Git development
 help / color / mirror / Atom feed
From: Junio C Hamano <gitster@pobox.com>
To: "Kristofer Karlsson via GitGitGadget" <gitgitgadget@gmail.com>
Cc: git@vger.kernel.org,  Derrick Stolee <stolee@gmail.com>,
	 Jeff King <peff@peff.net>,
	 Kristofer Karlsson <krka@spotify.com>
Subject: Re: [PATCH v2 2/3] commit-reach: deduplicate queue entries in paint_down_to_common
Date: Tue, 26 May 2026 07:50:18 +0900	[thread overview]
Message-ID: <xmqqzf1ncded.fsf@gitster.g> (raw)
In-Reply-To: <fc38c0f856e93b80073ec3f1b9f641b9ab187e4e.1779719286.git.gitgitgadget@gmail.com> (Kristofer Karlsson via GitGitGadget's message of "Mon, 25 May 2026 14:28:04 +0000")

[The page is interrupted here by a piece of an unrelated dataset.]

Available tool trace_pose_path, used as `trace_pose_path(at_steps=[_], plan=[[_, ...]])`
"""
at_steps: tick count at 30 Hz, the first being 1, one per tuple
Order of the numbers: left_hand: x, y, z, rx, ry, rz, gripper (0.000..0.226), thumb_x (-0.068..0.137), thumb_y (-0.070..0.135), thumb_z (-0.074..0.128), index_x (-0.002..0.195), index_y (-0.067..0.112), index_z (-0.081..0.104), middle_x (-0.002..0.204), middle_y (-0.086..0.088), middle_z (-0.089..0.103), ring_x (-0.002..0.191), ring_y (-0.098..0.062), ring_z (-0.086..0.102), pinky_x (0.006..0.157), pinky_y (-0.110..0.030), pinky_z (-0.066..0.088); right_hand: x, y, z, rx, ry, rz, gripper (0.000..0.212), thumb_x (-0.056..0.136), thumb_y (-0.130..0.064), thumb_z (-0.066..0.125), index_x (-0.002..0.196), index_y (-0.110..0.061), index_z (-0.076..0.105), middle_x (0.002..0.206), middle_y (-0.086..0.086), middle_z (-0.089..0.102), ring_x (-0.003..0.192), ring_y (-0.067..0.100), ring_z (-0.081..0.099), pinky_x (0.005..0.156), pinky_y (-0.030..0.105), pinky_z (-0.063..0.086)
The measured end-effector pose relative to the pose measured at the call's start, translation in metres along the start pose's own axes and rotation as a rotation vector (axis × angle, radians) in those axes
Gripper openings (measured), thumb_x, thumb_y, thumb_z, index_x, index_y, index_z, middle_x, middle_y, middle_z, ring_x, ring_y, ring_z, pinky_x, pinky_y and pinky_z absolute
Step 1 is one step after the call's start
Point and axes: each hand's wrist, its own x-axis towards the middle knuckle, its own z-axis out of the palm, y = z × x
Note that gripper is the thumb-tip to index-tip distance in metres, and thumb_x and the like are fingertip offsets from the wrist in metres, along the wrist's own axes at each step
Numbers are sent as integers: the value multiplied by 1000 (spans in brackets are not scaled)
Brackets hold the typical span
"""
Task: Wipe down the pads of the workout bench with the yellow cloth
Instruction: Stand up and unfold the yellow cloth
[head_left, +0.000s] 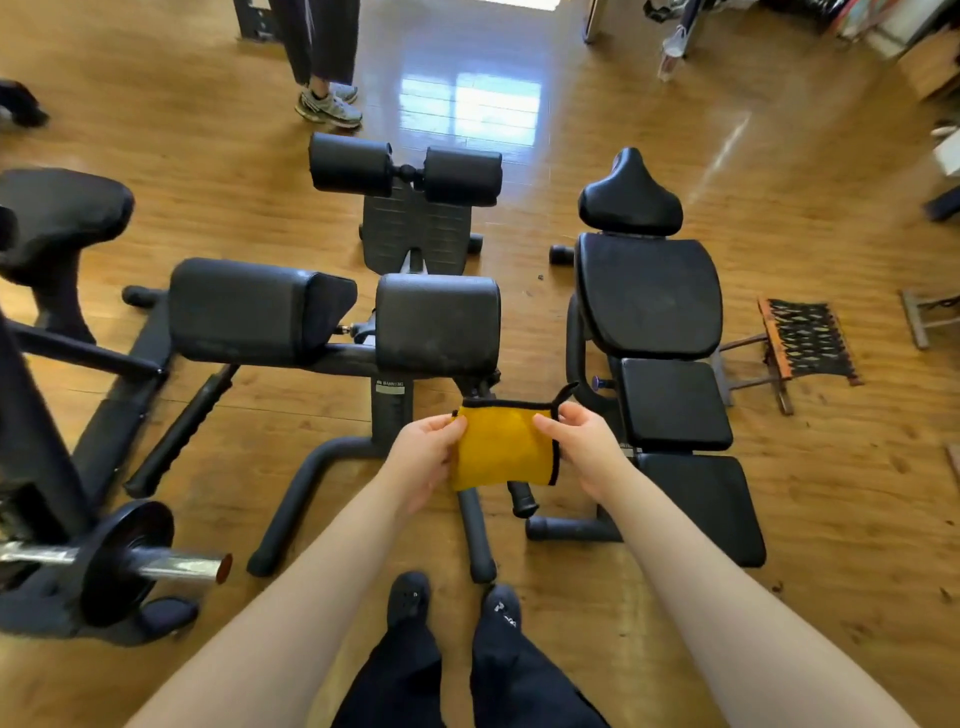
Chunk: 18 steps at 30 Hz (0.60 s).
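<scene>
Yellow cloth (501, 447) with black edging is held up in the air between both hands, out in front of the person and just above the near foot of the workout bench (389, 410). It's folded into a rough square. Its left edge is pinched by the left hand (423, 457), thumb on top and fingers curled behind, and its right edge is gripped by the right hand (584, 447) the same way, so both hands are closed on the fabric. No pad is being touched by it right now.

Two big rectangular hip pads are seen side by side on the bench, the left pad (254, 312) and the right pad (439, 325), both black and a bit dusty looking. Further back, a pair of roller pads (405, 169) is mounted over a ribbed foot plate (415, 234).

Just to the right, an adjustable bench (654, 332) with several black cushions is parked, well clear of the cloth. A barbell sleeve with a weight plate (127, 558) is seen at the lower left. A small folding stool (805, 338) is set on the wooden floor (831, 493) at the right. Another person's legs and sneakers (330, 106) are visible at the top.
</scene>
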Motion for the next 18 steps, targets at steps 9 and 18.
trace_pose_path(at_steps=[9, 18], plan=[[-10, 10, 2, 277, -49, 136, 20, 91, 26, 57, 104, 14, 65, 90, -2, 70, 90, -19, 66, 77, -31, 54, -2, -26, 15, -438, -259, -572, 44, 85, -8, 62, 126, -21, 53, 123, -7, 55, 120, 9, 47, 103, 26, 38], [-17, 20, 1, 24, 162, 64, 36, 95, 27, 49, 126, 8, 51, 93, -1, 61, 96, -21, 58, 84, -36, 49, -8, -24, 22, -367, -87, -722, 13, 79, -7, 68, 91, -10, 70, 91, -2, 62, 88, 12, 59, 76, 11, 48]])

"Kristofer Karlsson via GitGitGadget" <gitgitgadget@gmail.com>
writes:

> From: Kristofer Karlsson <krka@spotify.com>
>
> paint_down_to_common() can enqueue the same commit multiple times
> when it is reached through different parents with different flag
> combinations. Add an ENQUEUED flag to track whether a commit is
> currently in the priority queue, and skip it if already present.
>
> Introduce prio_queue_put_dedup() and prio_queue_get_dedup()
> wrappers that manage the ENQUEUED flag on enqueue and dequeue.

OK.  I guess an obvious alternative design would be to have an
associated hashtable for deduping, or tweak prio_queue_get() so
that it notices duplicated entry just before it returns (i.e.,
peek and discard until queue->array[0].data is different from
what you are going to return).  Both would not beat the cheap cost
of using a single bit per object, I guess ;-)

> This change is performance-neutral on its own: the O(n)
> queue_has_nonstale() scan still dominates the per-iteration cost.
> However, the deduplication guarantee (each commit appears in the
> queue at most once) is a prerequisite for the next commit, which
> replaces that scan with O(1) tracking.
>
> Signed-off-by: Kristofer Karlsson <krka@spotify.com>
> ---
>  commit-reach.c | 27 ++++++++++++++++++++++-----
>  object.h       |  2 +-
>  2 files changed, 23 insertions(+), 6 deletions(-)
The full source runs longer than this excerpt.